Во Владимире по московским меркам — все близко. Поэтому Арсений довольно скоро достиг искомого дома.
Кирпичная пятиэтажка, жильцу которой мать регулярно отправляла деньги, выглядела типично для неторопливо-советской провинции. На ближних лавочках — ряды наблюдательных бабушек в обязательных платочках, на балконах — белье, развешенное на чуть изогнутых под тяжестью мокрой ткани веревках, на неровных тротуарах у маленьких бордюров — несколько неновых жигуленков и один совсем уж древний «Запорожец». Парадной стороной дом выходил на улицу, весьма широкую и шумную, а тыльной, там, где подъезды под железными козырьками, — во двор, насыщенно зеленый и свежо пахнущий.
На квитанциях, найденных Арсением в комнате матери, номера квартиры Саблина нигде не значилось. Надо спросить у кого-нибудь. Наверняка здесь все друг с другом знакомы. Дом довольно маленький.
Арсений подошел сначала к женщине, мерно покачивавшей коляску, но, как только он открыл рот и произнес первые слова, она замахала на него руками и прошипела:
— Ребенка разбудите! С ума, что ли, сошли — так орать…

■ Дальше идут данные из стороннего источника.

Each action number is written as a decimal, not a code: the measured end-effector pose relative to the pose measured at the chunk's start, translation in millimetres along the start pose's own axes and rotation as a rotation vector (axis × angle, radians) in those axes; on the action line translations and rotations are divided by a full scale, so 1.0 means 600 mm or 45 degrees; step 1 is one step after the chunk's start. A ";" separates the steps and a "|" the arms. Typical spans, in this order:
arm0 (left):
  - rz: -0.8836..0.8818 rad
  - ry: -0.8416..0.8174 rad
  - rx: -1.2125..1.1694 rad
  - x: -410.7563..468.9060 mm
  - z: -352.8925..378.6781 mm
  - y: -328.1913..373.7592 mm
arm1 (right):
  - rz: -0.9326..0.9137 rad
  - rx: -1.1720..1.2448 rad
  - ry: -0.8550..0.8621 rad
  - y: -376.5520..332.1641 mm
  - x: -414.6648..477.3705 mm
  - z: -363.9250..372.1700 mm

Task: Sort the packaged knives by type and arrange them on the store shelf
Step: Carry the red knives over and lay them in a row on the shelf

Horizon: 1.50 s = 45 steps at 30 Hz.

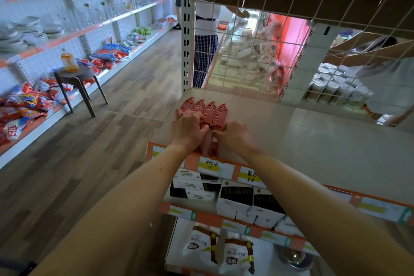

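The fingers of the left hand are bent down over a row of red knives, curled round the handle ends of the ones on the left. The fingers of the right hand are drawn narrow and pinch the handle of the last knife on the right, so the two sets of fingertips nearly meet in the middle of the row. Four of these knives show, each in a red sheath with a cut-out pattern. They lie flat and side by side, touching, with their tips pointing away beyond the fingers and their handles running back under the palms toward the front edge of the shelf. The pale shelf board stretches away to the right of the fingers. Just behind the wrists, on the shelf's orange front strip, sit handwritten price tags. Below the fingers, on the next shelf down, stand white-and-black boxes, and lower again lie packaged knives in white card backing. Beyond the fingers rises a wire mesh panel, and through it a person in checked trousers stands. Well off to the left of the fingers, on the wooden floor, a dark stool carries a bottle.
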<state>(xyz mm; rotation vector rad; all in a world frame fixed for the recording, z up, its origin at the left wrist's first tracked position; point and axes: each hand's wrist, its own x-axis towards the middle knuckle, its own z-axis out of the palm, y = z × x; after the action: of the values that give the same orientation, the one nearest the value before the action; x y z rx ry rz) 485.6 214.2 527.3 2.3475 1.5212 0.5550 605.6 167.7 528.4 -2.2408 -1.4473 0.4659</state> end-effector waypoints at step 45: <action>0.119 -0.792 0.207 -0.571 0.197 -0.333 | 0.556 -0.129 -0.459 0.111 -0.574 0.439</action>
<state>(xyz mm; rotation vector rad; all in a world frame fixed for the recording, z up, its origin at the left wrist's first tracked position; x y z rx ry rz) 253.7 -23.2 280.1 2.3912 1.1978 -0.2813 389.1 -126.3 285.6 -2.6649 -1.1453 0.9974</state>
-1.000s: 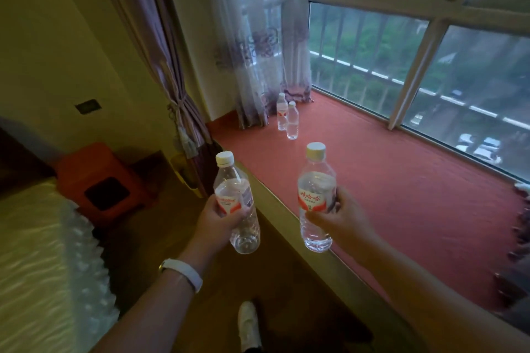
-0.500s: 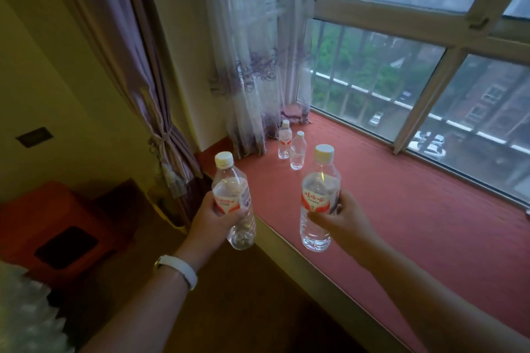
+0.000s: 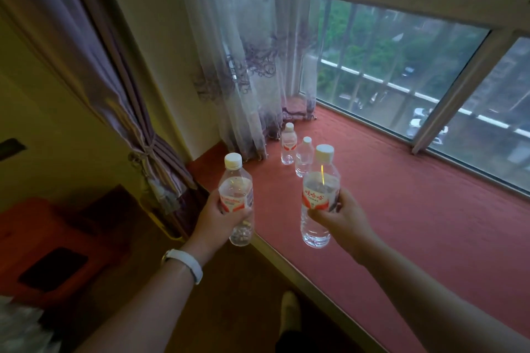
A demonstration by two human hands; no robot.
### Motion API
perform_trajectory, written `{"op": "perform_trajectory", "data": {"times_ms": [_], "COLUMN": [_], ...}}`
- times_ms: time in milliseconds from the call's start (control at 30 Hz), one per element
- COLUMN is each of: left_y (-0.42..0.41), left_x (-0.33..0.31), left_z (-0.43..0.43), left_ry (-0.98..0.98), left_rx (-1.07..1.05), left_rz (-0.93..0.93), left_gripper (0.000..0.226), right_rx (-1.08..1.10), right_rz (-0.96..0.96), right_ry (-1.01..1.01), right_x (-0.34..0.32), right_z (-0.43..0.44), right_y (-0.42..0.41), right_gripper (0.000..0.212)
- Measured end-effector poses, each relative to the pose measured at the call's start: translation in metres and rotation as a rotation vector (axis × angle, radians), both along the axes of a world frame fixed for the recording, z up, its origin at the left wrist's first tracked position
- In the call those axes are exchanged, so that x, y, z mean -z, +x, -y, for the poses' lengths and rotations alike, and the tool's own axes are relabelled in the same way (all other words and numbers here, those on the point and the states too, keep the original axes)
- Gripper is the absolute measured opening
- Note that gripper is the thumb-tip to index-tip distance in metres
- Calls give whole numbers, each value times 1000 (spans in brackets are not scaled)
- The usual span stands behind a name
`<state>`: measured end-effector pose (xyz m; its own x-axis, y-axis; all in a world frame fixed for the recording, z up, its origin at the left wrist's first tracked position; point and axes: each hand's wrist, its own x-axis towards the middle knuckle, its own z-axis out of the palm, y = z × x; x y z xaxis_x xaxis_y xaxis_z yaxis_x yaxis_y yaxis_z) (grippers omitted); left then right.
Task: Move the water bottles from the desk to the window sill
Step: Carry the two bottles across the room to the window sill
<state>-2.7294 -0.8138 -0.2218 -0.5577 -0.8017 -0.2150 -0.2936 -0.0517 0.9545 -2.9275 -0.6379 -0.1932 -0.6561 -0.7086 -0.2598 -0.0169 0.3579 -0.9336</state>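
Note:
My left hand [image 3: 213, 219] grips a clear water bottle [image 3: 237, 195] with a white cap and red label, held upright over the sill's near edge. My right hand [image 3: 339, 216] grips a second such bottle [image 3: 319, 195], upright in the air above the red window sill [image 3: 401, 209]. Two more water bottles stand on the sill near the sheer curtain: one further back [image 3: 288, 143] and one nearer [image 3: 304, 156], partly hidden behind the right-hand bottle.
A sheer white curtain [image 3: 246, 66] hangs onto the sill's far left corner. A purple drape [image 3: 114, 80] is tied back at the left. An orange stool [image 3: 48, 249] stands on the floor. Window glass [image 3: 401, 66] bounds the sill at the back.
I have moved closer to the sill. Both hands with their bottles have come nearer the two standing bottles; the right bottle now overlaps the nearer one in view.

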Motion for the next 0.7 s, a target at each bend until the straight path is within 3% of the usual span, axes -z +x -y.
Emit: {"op": "perform_trajectory", "data": {"times_ms": [400, 700], "left_y": [-98, -160], "left_x": [17, 44], "left_z": [73, 117], "left_ry": [1, -41], "left_rx": [-56, -14], "left_rz": [105, 173], "left_gripper": [61, 55], "right_rx": [-96, -47], "right_rz": [26, 18], "right_ry": [35, 81], "right_x": [33, 62], "right_z": [94, 141], "right_y": [-89, -126], "right_gripper": [49, 52]}}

Арсений извинился, смутился и пошел к бабушкам, восседавшим на скамейке возле одного из подъездов и уже несколько минут заинтересованно его рассматривавшим:
— Извините, вы не скажете, Волдемар Саблин здесь проживает?
Одна из старушенций, наиболее бойкая, бдительно ответила вопросом на вопрос:
— А зачем он вам понадобился?
Арсений замялся:
— Мне надо ему кое-что передать, — неумело соврал он. Это первое, что пришло в голову.

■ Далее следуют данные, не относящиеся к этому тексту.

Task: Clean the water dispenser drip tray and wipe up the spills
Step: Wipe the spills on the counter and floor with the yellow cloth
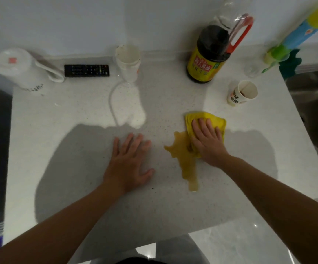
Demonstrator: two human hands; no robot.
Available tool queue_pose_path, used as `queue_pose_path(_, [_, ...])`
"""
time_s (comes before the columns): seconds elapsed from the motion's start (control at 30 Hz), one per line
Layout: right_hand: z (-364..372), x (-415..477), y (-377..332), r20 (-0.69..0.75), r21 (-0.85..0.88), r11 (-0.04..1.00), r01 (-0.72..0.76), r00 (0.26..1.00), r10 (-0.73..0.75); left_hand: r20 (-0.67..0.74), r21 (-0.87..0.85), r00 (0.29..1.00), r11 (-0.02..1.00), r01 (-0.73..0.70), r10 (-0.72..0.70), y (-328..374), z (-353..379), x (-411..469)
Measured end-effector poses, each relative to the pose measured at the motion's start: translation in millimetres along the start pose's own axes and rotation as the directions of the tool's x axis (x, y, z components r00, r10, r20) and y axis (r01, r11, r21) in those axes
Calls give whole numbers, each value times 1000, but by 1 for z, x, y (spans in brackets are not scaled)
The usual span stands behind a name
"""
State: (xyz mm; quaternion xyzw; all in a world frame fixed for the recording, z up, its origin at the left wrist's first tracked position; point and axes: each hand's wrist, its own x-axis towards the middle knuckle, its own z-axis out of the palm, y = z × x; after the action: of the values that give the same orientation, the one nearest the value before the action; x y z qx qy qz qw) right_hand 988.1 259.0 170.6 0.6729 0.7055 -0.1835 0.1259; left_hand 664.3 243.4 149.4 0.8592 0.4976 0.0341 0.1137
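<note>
i see my right hand [207,141] pressed flat, fingers spread, on the yellow cloth [214,121], not clenched around it. the cloth sits at the far right edge of the yellowish spill [185,161] on the white countertop [78,168]. my left hand [129,164] lies open and empty, left of the spill.

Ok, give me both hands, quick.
Left hand: open, flat on the counter, holding nothing.
Right hand: open, pressing the cloth at the spill.
</note>
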Motion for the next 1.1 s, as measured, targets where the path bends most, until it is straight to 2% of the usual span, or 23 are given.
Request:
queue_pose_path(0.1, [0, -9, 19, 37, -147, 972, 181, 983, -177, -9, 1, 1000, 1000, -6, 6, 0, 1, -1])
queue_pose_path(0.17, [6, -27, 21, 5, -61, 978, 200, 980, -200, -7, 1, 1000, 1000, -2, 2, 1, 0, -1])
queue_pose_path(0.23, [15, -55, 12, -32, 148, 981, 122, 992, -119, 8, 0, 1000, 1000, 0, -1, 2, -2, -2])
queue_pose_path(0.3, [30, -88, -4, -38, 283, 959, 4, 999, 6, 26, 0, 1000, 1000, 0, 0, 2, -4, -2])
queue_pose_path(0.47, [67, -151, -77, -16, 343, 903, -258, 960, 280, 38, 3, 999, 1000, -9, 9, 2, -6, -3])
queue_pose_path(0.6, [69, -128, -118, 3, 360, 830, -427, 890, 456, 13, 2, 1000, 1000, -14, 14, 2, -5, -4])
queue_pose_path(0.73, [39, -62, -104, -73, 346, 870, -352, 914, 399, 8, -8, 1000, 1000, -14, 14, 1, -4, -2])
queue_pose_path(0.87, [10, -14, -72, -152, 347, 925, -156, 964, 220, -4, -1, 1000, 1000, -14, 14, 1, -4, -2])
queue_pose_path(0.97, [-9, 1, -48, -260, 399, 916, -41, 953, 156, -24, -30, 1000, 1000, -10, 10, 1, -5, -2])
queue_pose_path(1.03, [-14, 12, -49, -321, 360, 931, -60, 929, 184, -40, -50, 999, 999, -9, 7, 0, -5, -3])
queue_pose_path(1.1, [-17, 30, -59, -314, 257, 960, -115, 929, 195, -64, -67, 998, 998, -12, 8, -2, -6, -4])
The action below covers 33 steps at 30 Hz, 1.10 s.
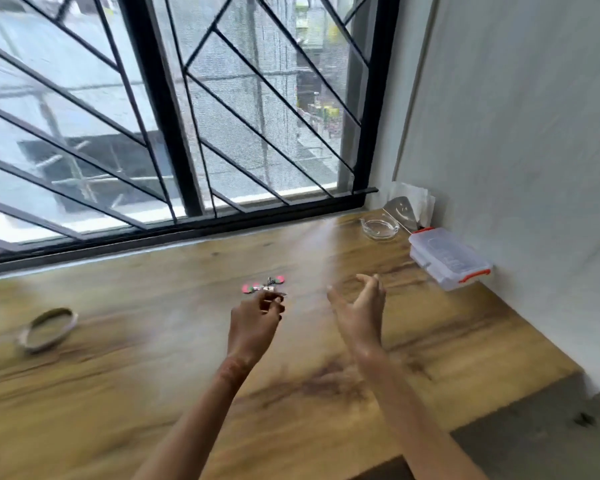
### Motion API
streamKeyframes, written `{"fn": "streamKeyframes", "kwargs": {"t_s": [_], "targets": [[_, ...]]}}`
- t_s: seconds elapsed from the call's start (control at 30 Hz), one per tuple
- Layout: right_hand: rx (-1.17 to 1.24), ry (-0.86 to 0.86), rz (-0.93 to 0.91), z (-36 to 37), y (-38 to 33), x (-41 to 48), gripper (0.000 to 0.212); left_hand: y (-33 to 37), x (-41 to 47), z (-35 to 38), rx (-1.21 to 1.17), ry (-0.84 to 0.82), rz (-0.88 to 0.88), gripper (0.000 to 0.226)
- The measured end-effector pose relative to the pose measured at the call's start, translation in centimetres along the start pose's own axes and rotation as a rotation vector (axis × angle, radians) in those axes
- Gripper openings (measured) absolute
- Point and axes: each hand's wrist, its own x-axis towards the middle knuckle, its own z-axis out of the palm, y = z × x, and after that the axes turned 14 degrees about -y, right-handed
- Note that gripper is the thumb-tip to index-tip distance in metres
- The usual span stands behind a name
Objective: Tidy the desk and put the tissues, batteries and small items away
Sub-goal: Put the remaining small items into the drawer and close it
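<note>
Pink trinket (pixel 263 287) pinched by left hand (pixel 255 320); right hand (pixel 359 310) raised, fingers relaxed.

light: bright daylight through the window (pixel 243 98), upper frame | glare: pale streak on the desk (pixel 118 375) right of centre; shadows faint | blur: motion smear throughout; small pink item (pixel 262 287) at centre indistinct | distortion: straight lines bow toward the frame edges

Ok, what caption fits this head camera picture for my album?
Left hand pinches a small pink item on the wooden desk, right hand open beside it.
</note>
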Motion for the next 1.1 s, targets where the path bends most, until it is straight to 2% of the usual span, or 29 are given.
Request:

— А… Так это можно. Его нет сейчас. Он скоро придет. — Вторая бабушка истекла радушием и желанием помочь. — ты посиди тут, сынок.
Арсений с облегчением опустился на свободное от бабок место на скамейке. Те как-то напряженно переглядывались. Пока одна не встала и, покряхтывая и покачиваясь на тромбофлебитных ногах, не попрощалась с товарками:
— Пока. Пойду я, девушки…
Две оставшиеся бабушки игриво пискнули. Видимо, такое обращение друг к другу было у них в ходу.

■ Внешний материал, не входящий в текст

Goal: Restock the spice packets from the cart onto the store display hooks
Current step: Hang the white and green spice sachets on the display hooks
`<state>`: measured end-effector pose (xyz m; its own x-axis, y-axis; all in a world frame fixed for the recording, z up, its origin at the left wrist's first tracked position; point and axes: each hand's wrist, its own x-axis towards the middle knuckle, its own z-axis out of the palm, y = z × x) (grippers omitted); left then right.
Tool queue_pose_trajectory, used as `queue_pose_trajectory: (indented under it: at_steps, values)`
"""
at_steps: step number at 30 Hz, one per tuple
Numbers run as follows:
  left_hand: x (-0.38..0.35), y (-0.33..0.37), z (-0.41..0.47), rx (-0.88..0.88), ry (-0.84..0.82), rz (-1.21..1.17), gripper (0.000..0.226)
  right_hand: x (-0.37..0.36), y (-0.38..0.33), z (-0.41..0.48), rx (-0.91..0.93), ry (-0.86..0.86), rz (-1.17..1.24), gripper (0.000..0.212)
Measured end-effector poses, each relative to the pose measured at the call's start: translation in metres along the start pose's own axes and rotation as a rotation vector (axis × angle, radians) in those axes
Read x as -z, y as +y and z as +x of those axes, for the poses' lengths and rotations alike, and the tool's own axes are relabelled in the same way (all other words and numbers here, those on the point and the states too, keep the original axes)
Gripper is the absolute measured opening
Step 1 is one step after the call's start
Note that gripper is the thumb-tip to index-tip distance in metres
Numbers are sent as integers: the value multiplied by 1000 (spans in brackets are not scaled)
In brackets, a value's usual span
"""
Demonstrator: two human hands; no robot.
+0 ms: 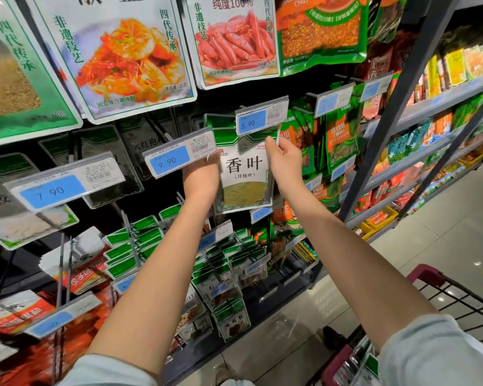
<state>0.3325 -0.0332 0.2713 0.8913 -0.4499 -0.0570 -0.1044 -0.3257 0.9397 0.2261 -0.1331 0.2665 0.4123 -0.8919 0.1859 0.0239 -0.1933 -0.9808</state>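
A green and white bay leaf spice packet (244, 174) hangs upright at the display, its top behind the 5.90 price tag (260, 118). My left hand (201, 174) holds the packet's left edge, with its fingers partly hidden behind the 9.90 price tag (179, 157). My right hand (283, 153) pinches the packet's upper right edge. The hook itself is hidden behind the tag. The cart (441, 296) stands at the lower right, with packets (360, 369) visible inside it.
Rows of hooks with other spice packets (140, 240) hang below and to the left, with price tags sticking out. Large packets (129, 57) hang overhead. A grey shelf upright (402, 96) and stocked shelves (435, 146) stand to the right. Tiled floor (444, 235) lies beyond.
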Motion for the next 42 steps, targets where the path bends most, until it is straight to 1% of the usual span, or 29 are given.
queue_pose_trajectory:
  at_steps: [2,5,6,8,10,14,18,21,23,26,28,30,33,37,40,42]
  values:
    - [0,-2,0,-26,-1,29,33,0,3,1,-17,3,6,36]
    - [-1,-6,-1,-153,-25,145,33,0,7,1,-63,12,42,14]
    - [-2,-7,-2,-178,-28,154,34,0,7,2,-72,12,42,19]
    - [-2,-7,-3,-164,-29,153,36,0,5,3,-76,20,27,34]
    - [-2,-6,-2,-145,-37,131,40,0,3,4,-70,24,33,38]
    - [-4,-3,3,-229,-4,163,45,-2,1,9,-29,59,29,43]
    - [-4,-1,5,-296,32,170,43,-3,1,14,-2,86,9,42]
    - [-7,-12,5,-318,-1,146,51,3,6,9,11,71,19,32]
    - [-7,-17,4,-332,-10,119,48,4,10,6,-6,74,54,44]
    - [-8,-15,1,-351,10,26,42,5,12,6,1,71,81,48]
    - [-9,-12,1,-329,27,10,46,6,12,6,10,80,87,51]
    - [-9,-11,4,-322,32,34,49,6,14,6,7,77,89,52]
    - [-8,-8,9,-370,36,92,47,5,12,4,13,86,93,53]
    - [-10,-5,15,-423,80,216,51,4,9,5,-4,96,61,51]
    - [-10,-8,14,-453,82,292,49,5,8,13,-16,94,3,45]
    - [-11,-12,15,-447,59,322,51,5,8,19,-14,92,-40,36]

— Надо обед разогревать. Скоро Сашка явится.
Кто такой Сашка, Арсений не узнает никогда.
Попробовать выяснить что-нибудь у этих пожилых женщин о Саблине? Может, спросить, не появлялась тут одна женщина, и описать мать? Черт, надо было взять ее фотографию. Но это как-то чудно будет выглядеть. Слишком подозрительно. Арсений перевоплотился в Шерлока Холмса, знаменитого и любимого советскими людьми сыщика из дефицитных черных томов собрания сочинений Артура Конан Дойла. И начинал стыдиться этого. Зря он сюда приехал. Всё — мерзость.
У подъезда резко затормозила белая машина, из нее вышли двое и уверенно направились к Арсению. Один из подошедших резко спросил у одной из старух:
— Этот?
Та суетливо закивала.
— Мы сотрудники Комитета государственной безопасности, и вам придется пройти с нами, — отчеканил тот, кто до этого молчал и впивался глазами в юношу.
— Что случилось? Я Арсений Храповицкий. Я из Москвы. Я здесь по личному делу.